Introduction

What is The New Yorker? I know it’s a great magazine and that it’s a tremendous source of pleasure in my life. But what exactly is it? This blog’s premise is that The New Yorker is a work of art, as worthy of comment and analysis as, say, Keats’s “Ode on a Grecian Urn.” Each week I review one or more aspects of the magazine’s latest issue. I suppose it’s possible to describe and analyze an entire issue, but I prefer to keep my reviews brief, and so I usually focus on just one or two pieces, to explore in each the signature style of its author. A piece by Nick Paumgarten is not like a piece by Jill Lepore, and neither is like a piece by Ian Frazier. One could not mistake Collins for Seabrook, or Bilger for Galchen, or Mogelson for Kolbert.
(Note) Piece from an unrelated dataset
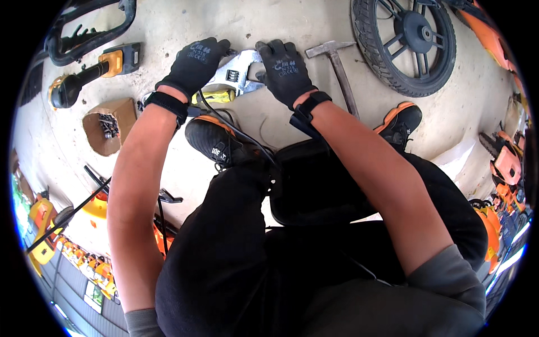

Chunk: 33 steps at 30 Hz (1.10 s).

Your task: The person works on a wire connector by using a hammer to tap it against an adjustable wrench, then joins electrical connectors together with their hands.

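My left hand (197, 63), in a black glove, is closed at the far side of the work area. Its fingertips meet at a small dark piece that I cannot make out. My right hand (285, 72), gloved the same way, has its thumb and fingers around the jaw end of a silver adjustable wrench (240, 68). The wrench lies between both hands, its far end partly hidden. Beside it, near my left wrist, is a yellow-handled tool (219, 96). A hammer (338, 70) with a worn handle rests on the floor right of my right hand.
A spoked wheel with tyre (418, 33) lies at the far right. To the left are a yellow-and-black cordless tool (92, 73), a cardboard box (124, 112) of small metal parts and a black tubular frame (92, 33). A black cable (238, 133) runs past my left shoe (210, 140).
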Available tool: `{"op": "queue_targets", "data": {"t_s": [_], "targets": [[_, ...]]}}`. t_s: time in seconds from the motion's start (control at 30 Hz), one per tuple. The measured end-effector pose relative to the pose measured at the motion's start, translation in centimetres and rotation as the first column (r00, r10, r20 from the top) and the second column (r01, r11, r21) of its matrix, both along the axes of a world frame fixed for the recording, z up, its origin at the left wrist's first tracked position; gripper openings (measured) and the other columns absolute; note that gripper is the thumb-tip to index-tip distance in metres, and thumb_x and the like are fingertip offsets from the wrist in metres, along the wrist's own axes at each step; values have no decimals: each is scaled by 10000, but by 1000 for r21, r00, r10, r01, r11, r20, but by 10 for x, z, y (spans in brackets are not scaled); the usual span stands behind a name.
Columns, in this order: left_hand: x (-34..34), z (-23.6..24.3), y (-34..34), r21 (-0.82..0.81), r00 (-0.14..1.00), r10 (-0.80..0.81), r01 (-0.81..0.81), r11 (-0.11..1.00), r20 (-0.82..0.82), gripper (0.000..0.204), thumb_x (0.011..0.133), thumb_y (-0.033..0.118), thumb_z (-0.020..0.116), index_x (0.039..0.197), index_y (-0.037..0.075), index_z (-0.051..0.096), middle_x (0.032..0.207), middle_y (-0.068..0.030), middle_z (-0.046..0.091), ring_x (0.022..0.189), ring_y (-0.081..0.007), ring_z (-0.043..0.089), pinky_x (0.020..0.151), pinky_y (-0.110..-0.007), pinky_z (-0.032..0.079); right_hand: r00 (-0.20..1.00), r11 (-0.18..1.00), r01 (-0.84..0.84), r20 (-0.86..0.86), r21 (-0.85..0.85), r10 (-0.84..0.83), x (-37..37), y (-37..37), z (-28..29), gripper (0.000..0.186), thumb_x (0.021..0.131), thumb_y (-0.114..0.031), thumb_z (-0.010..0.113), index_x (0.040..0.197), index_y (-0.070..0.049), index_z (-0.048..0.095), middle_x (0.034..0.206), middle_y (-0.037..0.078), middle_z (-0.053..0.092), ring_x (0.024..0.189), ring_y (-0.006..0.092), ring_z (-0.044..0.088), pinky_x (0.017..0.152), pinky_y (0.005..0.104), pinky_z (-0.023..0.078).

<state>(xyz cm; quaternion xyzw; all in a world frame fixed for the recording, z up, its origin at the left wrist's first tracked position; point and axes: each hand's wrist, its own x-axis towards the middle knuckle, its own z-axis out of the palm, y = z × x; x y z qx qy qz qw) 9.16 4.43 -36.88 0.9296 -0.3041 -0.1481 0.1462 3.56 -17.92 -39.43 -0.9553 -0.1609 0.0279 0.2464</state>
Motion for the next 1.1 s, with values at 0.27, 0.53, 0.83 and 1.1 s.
{"op": "queue_targets", "data": {"t_s": [0.27, 0.53, 0.83, 1.1], "targets": [[-19, -14, -1, -214, 983, 172, -183, 959, -71, 301, 843, 65, 587, 1140, 92, 627, 928, -162, 673, 871, -358, 647, 768, -430, 516, 920, 928, -374, 120, -11, 372, 42, -10, -30, 309, 814, -102, 609, 1122, -104, 604, 1052, 73, 595, 979, 278, 571, 846, 379, 513], [-28, -21, -2, -211, 931, 329, -357, 910, -155, 294, 848, 61, 582, 1138, 95, 616, 902, -191, 681, 850, -386, 651, 734, -446, 516, 799, 813, -536, 174, -227, 575, 87, -17, -25, 382, 816, -107, 601, 1197, -125, 586, 1107, 56, 588, 994, 255, 574, 851, 357, 518], [-15, -20, 13, -198, 922, 386, -383, 902, -26, 286, 841, 74, 560, 1120, 103, 616, 861, -181, 682, 802, -386, 650, 709, -467, 513, 892, 867, -374, 128, -330, 434, 123, -1, 1, 248, 820, -167, 552, 1032, -171, 681, 1030, 80, 627, 969, 300, 582, 768, 457, 497], [-30, 64, 55, -299, 761, 639, -639, 708, -112, 312, 916, 21, 539, 1223, 45, 590, 910, -90, 697, 762, -161, 698, 650, -287, 555, 866, 858, -493, 15, -147, 500, -21, 49, 18, 140, 854, -177, 553, 938, -127, 654, 876, 72, 645, 811, 243, 640, 651, 375, 536]]}}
Each has found a style, and it is that style that I respond to as I read, and want to understand and describe.

Sunday, October 9, 2022

September 26, 2022 Isssue

Marius Kociejowski’s The Serpent Coiled in Naples sounds like the kind of book I might be interested in. I want to thank Claudia Roth Pierpont for bringing it to my attention. But there’s one disappointing aspect of her review. It fails to provide a sufficiently long quotation from the book that would allow me to judge the quality of Kociejowski’s writing for myself. John Updike, in the Foreword to his great Picked-Up Pieces (1976), listed five rules of book reviewing. Number two is “Give enough direct quotation – at least one extended passage – of the book’s prose so the review’s reader can form his own impression, can get his own taste.” 

New Yorker book reviewers should always keep in mind that readers like me want to know not only what the book is about, but also how it’s written. James Wood knows this in his bones; he’s a generous quoter. That’s why he’s the magazine’s best reviewer. Too bad his focus is on fiction.